Посмотри, как смотрю на тебя со дна я,

изо дна твоих падших яблок глазных.

На глазки

 

всех смотрящих на уличных меня, уличных,

у любви есть только

 

слово. На убой. Я одна, одна,

так меня много. Уличных меня много, жмых

меня путается под ногами чужих,

пока любишь ты и пока

неподвижна рука.

 

Это я теперь.

 

Неподвижна рука, ни ко лбу, ни к земле,

по ней пот и кровь

вытекающих деток. Неееее сумев

извернуться, пью-пою пред-конц-светное кукареку

пока пальцев твоих ножи, тела нож во

всю мощь любовную надо мной заносятся, кровопийцы.

 

Непонятное говорю, непо-

нятное? Так поверь, я зверь,


мне плевать на лувры и пр. уффици,

 

красоту пейзажей и городов,

 

шевеленье веточки, грусть цветка,

 

на твою и мою любовь.

 

Дай мне есть и пить, дай мне просто ласки.

 

Дай воды. Живой. Чтоб потом убиться.


Но люби, люби, ты не знаешь, кого

 

любишь. 



[1] Здесь отсылка к известному стиху Э.Паунда, взявшего, в свою очередь, это из хокку.

Инна Кулишова

Инна Кулишова — поэт, переводчик, эссеист, кандидат филологических наук. Окончила факультет русской филологии Тбилисского государственного университета.
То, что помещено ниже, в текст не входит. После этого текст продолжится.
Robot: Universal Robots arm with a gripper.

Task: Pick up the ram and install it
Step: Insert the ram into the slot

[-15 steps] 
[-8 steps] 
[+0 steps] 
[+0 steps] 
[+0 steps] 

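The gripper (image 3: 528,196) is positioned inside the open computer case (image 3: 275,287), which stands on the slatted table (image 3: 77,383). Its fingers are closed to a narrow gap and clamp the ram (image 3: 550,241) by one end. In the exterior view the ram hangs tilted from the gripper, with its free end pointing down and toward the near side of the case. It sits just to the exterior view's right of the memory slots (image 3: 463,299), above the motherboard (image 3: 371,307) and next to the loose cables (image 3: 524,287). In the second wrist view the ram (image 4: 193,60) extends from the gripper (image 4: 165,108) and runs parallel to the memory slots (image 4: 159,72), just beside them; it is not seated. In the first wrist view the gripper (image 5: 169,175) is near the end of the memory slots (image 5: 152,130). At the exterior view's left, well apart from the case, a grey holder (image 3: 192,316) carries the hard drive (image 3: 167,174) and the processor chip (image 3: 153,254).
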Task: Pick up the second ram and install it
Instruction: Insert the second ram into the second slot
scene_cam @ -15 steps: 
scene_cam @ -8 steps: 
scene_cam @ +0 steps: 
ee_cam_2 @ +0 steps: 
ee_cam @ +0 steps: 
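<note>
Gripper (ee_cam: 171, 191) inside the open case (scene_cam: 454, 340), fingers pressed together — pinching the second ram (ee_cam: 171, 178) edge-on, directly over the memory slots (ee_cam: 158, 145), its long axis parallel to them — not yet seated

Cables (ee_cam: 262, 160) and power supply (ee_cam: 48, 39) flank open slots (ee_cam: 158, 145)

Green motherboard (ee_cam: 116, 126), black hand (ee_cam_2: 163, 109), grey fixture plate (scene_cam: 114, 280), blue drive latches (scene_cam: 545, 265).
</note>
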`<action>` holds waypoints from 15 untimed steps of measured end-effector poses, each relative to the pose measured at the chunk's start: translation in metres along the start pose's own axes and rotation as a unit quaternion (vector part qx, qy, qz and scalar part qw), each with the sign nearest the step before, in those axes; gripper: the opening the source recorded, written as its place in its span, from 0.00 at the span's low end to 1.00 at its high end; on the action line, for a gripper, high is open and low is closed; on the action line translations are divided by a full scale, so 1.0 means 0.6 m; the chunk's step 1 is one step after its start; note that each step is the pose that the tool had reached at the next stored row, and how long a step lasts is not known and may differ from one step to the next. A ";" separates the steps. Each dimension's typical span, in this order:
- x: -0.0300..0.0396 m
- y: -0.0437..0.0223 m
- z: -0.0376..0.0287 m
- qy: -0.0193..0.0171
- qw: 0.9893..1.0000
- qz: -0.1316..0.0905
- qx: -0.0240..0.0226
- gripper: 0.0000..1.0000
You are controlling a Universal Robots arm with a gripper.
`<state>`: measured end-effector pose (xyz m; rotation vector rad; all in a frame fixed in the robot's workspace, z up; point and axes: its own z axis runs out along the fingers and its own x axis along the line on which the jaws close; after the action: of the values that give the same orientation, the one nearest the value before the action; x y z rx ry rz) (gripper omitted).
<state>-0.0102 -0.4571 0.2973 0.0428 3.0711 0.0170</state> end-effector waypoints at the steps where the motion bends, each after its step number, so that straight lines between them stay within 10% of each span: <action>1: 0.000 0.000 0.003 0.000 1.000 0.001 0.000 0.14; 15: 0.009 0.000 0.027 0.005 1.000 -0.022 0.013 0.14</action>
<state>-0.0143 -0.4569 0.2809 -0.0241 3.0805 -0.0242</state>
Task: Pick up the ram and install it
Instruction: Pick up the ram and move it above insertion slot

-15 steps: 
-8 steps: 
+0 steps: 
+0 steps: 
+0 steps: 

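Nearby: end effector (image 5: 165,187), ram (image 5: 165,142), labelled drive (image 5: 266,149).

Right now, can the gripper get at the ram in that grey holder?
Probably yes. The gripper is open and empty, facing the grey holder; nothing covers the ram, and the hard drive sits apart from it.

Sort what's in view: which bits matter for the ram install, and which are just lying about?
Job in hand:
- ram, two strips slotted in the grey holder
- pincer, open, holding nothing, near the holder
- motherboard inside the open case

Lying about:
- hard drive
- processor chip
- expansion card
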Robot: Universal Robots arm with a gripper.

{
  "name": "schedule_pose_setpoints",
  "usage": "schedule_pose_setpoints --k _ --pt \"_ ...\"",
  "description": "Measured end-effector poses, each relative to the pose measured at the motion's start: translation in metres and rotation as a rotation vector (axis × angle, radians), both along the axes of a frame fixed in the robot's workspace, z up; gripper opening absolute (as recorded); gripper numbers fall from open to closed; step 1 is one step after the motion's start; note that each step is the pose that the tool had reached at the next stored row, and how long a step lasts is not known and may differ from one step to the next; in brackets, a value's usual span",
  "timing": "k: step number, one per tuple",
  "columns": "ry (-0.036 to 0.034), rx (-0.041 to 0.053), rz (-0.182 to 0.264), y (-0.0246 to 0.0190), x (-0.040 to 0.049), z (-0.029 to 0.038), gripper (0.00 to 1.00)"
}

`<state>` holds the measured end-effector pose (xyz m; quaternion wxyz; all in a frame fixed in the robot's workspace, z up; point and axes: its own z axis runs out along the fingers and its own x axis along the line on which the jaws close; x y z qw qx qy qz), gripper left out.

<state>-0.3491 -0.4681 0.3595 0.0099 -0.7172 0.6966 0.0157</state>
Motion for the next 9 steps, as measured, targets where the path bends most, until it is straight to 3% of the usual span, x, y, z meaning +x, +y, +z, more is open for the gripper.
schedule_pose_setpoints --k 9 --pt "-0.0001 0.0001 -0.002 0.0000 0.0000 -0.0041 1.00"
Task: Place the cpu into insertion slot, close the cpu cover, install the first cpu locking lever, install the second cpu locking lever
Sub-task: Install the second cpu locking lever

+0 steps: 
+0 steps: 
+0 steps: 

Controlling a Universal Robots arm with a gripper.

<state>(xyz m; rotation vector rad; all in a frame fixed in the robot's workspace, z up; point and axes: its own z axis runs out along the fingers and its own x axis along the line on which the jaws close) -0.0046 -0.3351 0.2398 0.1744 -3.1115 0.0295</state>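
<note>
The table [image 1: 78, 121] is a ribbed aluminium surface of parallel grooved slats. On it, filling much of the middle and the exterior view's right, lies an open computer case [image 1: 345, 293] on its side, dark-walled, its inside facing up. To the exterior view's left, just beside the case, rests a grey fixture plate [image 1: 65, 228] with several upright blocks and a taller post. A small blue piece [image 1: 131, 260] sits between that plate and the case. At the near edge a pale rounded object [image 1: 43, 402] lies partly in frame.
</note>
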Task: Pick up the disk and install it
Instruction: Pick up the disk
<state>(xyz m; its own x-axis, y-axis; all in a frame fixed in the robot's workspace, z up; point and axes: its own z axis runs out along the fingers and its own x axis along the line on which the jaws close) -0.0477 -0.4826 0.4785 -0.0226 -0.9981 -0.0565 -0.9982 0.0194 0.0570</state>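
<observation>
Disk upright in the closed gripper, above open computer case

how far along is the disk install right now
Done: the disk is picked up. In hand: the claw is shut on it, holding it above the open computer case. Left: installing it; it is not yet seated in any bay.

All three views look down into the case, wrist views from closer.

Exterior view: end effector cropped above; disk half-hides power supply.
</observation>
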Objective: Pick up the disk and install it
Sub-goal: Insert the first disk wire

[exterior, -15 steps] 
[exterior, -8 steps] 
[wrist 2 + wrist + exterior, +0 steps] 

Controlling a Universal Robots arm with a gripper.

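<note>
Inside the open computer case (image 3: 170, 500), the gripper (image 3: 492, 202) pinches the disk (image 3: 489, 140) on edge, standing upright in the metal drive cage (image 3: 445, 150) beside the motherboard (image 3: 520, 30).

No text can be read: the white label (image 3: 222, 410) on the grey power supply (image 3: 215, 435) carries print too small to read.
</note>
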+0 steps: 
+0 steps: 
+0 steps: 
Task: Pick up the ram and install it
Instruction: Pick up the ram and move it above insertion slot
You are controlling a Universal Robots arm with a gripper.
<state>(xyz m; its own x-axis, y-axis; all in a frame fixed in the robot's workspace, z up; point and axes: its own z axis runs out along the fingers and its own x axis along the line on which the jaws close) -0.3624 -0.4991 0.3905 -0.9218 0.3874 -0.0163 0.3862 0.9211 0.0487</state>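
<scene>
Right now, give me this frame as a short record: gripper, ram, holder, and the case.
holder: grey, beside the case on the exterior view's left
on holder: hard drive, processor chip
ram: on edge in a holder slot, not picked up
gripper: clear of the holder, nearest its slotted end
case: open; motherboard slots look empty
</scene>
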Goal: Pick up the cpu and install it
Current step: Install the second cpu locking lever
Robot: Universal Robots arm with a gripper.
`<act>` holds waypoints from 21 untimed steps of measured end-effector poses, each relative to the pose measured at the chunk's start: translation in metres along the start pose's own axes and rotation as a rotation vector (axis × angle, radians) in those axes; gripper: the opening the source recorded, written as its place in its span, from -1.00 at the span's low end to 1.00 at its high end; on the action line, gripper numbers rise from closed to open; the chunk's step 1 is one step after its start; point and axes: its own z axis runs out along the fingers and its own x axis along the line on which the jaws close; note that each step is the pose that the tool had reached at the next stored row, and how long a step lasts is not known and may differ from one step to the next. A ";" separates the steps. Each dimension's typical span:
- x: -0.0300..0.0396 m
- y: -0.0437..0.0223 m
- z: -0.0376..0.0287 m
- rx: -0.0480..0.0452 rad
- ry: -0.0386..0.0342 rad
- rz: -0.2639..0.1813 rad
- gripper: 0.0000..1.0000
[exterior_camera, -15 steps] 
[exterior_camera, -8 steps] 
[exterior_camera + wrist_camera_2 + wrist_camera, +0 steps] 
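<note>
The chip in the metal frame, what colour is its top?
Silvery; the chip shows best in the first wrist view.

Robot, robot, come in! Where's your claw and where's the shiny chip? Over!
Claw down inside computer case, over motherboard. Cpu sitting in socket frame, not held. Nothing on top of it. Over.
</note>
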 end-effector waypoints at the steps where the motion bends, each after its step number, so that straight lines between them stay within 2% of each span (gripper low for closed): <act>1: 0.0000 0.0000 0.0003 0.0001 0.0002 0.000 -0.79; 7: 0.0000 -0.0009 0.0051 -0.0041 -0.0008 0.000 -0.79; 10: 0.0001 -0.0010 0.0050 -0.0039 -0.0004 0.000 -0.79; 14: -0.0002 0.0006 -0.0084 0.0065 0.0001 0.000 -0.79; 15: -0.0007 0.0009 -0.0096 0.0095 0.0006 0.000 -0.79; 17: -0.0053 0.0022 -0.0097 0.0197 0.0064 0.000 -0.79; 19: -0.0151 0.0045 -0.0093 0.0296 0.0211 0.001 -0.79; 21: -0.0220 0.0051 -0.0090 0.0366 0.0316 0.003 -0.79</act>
Публиковалась как автор стихов, эссе, статей и переводов в поэтических антологиях, периодике и научных сборниках Европы, Америки, Азии (ROAR, «Новый журнал», «Литературная Грузия», «Звезда», «Новое литературное обозрение», «Новая Юность», «Интерпоэзия», «Крещатик», «Новый берег», «Новая Польша», «Октябрь», «Арион», «Дружба народов», «Побережье», «Встречи», «Воздух», «Гвидеон», «Двоеточие», TextOnly, «Восток свыше»  и др.) Стихи переводились на грузинский, английский, украинский, публиковались в антологии Modern Poetry in Translation (пер. Д.Уайссборта, Лондон) и An Anthology of Contemporary Russian Women Poets (University of Iowa, USA). Участник и организатор международных научных конференций и международных поэтических фестивалей. Автор и составитель поэтических сборников в Грузии, в частности соавтор и составитель «Антологии грузинской поэзии» на русском языке (X-XXI вв.). Автор и ведущая видеопроекта «Грани и границы» в Центре культурных взаимосвязей «Кавказский дом». Лауреат Международного интернет-кинофестиваля короткометражных фильмов Diogenes. Автор книг стихотворений «На окраине слова» (Тель-Авив, 2000), и «Фрески на воздухе» (Москва, 2014). Член грузинского Пен-Центра.